## PROMPT
Only the lines below starting at the one containing "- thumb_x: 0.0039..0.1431" and ending at the one containing "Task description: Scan" belong in the answer, each copied exactly.

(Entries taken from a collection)
^^^^^^^^^^^^^^^^
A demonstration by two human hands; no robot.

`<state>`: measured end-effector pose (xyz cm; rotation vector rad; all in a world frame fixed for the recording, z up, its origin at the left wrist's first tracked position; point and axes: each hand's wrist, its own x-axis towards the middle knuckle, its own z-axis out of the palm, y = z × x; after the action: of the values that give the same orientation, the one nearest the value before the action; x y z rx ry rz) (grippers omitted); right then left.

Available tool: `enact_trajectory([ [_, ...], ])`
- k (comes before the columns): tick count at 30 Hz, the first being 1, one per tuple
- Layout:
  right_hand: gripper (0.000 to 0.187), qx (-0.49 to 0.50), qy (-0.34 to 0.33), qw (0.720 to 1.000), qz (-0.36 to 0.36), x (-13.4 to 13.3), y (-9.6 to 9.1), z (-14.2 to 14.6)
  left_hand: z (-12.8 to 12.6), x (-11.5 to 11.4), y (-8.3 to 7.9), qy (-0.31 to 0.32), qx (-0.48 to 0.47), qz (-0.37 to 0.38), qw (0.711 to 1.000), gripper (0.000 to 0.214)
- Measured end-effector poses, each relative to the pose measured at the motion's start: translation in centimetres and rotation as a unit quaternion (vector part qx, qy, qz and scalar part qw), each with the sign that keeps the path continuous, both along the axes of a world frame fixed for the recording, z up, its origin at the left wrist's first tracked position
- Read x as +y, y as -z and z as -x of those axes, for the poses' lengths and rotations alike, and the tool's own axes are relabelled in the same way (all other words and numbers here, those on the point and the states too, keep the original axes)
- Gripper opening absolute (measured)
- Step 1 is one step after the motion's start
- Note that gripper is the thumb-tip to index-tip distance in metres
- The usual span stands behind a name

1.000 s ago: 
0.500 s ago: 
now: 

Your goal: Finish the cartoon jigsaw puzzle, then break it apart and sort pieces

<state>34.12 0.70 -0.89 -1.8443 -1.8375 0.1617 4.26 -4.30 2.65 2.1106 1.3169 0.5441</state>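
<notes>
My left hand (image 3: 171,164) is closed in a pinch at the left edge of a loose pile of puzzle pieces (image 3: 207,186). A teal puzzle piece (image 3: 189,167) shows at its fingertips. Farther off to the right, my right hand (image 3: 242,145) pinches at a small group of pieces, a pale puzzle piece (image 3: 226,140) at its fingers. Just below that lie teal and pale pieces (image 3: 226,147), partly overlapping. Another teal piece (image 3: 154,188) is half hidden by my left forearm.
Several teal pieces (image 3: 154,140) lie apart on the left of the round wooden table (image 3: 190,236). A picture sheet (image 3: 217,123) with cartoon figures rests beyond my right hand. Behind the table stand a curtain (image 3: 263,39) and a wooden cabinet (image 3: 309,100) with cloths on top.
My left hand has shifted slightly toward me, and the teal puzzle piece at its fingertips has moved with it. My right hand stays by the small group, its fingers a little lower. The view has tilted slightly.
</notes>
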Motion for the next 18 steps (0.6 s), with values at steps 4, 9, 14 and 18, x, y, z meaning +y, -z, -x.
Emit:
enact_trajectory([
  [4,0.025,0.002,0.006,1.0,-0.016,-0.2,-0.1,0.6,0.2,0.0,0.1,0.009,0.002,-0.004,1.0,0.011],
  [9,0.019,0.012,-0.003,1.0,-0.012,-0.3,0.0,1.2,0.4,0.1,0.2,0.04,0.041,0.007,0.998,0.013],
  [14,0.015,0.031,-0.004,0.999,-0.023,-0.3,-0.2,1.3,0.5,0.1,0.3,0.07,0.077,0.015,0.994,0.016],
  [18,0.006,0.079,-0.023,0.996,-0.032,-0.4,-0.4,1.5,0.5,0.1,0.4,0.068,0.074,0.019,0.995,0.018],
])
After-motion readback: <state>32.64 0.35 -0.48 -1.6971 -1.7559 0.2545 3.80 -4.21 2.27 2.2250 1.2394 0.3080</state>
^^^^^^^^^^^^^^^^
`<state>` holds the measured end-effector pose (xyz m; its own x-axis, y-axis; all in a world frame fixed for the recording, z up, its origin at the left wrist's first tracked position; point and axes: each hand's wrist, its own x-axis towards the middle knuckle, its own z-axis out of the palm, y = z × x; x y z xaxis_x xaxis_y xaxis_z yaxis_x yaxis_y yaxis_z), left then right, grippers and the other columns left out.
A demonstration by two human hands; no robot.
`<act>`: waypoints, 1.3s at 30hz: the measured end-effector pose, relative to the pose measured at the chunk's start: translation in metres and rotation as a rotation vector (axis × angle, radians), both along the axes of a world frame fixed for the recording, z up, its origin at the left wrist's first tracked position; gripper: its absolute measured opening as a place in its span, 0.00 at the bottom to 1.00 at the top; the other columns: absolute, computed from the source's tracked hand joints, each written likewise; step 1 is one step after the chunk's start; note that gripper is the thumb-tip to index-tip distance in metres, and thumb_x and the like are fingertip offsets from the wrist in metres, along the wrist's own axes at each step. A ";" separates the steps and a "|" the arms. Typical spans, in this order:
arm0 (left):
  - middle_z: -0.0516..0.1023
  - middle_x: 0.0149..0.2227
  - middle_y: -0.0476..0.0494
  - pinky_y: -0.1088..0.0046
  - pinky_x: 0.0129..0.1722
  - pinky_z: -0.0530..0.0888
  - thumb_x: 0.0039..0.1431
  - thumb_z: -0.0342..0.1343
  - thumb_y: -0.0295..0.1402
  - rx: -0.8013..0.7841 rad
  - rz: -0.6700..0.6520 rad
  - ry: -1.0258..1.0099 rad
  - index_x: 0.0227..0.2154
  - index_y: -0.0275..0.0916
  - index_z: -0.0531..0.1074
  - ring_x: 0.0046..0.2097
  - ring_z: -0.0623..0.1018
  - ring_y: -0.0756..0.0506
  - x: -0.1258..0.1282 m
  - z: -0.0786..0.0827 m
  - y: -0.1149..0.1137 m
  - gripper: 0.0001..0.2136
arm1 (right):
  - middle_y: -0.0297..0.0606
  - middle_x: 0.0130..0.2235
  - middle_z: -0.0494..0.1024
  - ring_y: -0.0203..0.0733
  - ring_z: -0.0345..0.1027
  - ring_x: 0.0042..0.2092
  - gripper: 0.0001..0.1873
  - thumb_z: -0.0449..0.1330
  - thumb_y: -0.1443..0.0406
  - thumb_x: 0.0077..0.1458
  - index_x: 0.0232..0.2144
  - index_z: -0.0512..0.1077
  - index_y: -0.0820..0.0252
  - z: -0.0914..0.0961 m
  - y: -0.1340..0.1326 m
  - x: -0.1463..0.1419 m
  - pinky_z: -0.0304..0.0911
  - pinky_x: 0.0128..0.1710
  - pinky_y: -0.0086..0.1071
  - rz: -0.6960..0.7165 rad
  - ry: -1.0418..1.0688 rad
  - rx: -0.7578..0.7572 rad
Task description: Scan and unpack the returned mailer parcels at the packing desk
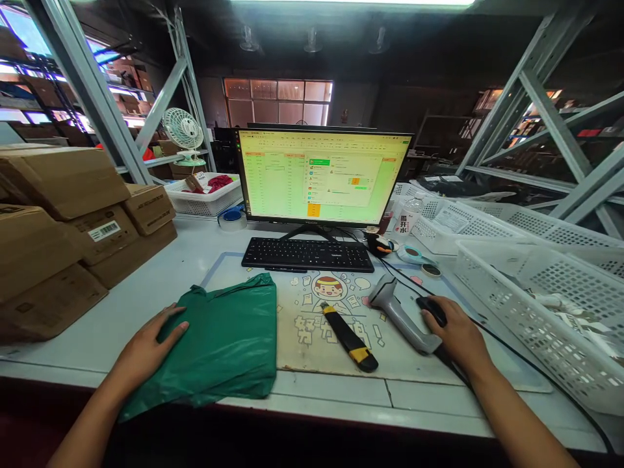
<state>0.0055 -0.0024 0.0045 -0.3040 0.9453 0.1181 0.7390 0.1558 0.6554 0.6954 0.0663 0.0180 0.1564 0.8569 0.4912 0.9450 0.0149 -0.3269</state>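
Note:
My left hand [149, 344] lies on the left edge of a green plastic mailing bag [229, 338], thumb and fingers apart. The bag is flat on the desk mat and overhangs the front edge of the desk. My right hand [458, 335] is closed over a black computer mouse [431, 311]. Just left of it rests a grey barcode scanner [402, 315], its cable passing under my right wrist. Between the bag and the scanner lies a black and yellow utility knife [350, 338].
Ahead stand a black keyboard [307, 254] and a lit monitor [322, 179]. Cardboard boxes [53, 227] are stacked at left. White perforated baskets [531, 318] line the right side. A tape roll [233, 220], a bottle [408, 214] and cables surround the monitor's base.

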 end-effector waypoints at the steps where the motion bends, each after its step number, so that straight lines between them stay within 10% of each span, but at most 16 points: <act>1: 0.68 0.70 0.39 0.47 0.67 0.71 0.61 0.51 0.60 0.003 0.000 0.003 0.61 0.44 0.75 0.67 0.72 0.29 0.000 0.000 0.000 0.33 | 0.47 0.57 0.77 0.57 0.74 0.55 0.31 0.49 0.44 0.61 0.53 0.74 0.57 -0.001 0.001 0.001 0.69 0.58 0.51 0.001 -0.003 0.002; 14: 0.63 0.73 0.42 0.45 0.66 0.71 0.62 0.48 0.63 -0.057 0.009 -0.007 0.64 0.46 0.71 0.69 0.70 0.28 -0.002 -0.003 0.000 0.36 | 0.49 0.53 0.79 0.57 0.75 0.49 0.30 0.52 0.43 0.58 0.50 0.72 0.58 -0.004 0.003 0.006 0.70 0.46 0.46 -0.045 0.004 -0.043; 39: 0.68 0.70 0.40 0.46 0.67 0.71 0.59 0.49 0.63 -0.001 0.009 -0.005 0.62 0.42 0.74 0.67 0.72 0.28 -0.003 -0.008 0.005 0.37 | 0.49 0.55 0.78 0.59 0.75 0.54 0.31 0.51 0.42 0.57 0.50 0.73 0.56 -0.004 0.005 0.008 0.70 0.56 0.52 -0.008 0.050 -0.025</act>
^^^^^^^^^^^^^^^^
## ANSWER TO THIS EXERCISE
  - thumb_x: 0.0039..0.1431
  - thumb_z: -0.0342..0.1343
  - thumb_y: -0.0295..0.1402
  - rx: -0.8013..0.7841 rad
  - rz: -0.6700..0.6520 rad
  - ry: -1.0258..1.0099 rad
  - index_x: 0.0227..0.2154
  - index_y: -0.0275..0.0916
  - index_z: -0.0531..0.1074
  - ring_x: 0.0046..0.2097
  - ring_z: -0.0623..0.1018
  - ring_y: -0.0756..0.0506
  - x: -0.1258..0.1282 m
  - z: -0.0786..0.0827 m
  - y: -0.1149..0.1137 m
  - gripper: 0.0001..0.2136
arm1 (right):
  - middle_y: -0.0297..0.0606
  - middle_x: 0.0130..0.2235
  - middle_z: -0.0494..0.1024
  - ring_y: -0.0203..0.0733
  - ring_z: -0.0345..0.1027
  - ring_x: 0.0042..0.2092
  - gripper: 0.0001..0.1873
  - thumb_z: -0.0449..0.1330
  - thumb_y: -0.1443..0.0406
  - thumb_x: 0.0077..0.1458
  - index_x: 0.0232..0.2144
  - index_z: -0.0512..0.1077
  - index_y: -0.0820..0.0252
  - z: -0.0914..0.0961 m
  - y: -0.1340..0.1326 m
  - x: -0.1463..0.1419 m
  - pinky_z: -0.0304..0.0911
  - pinky_x: 0.0128..0.1710
  - pinky_y: -0.0086..0.1071
  - rz: -0.6960..0.7165 rad
  - ry: -1.0418..1.0688 rad
  - rx: -0.7578..0.7572 rad
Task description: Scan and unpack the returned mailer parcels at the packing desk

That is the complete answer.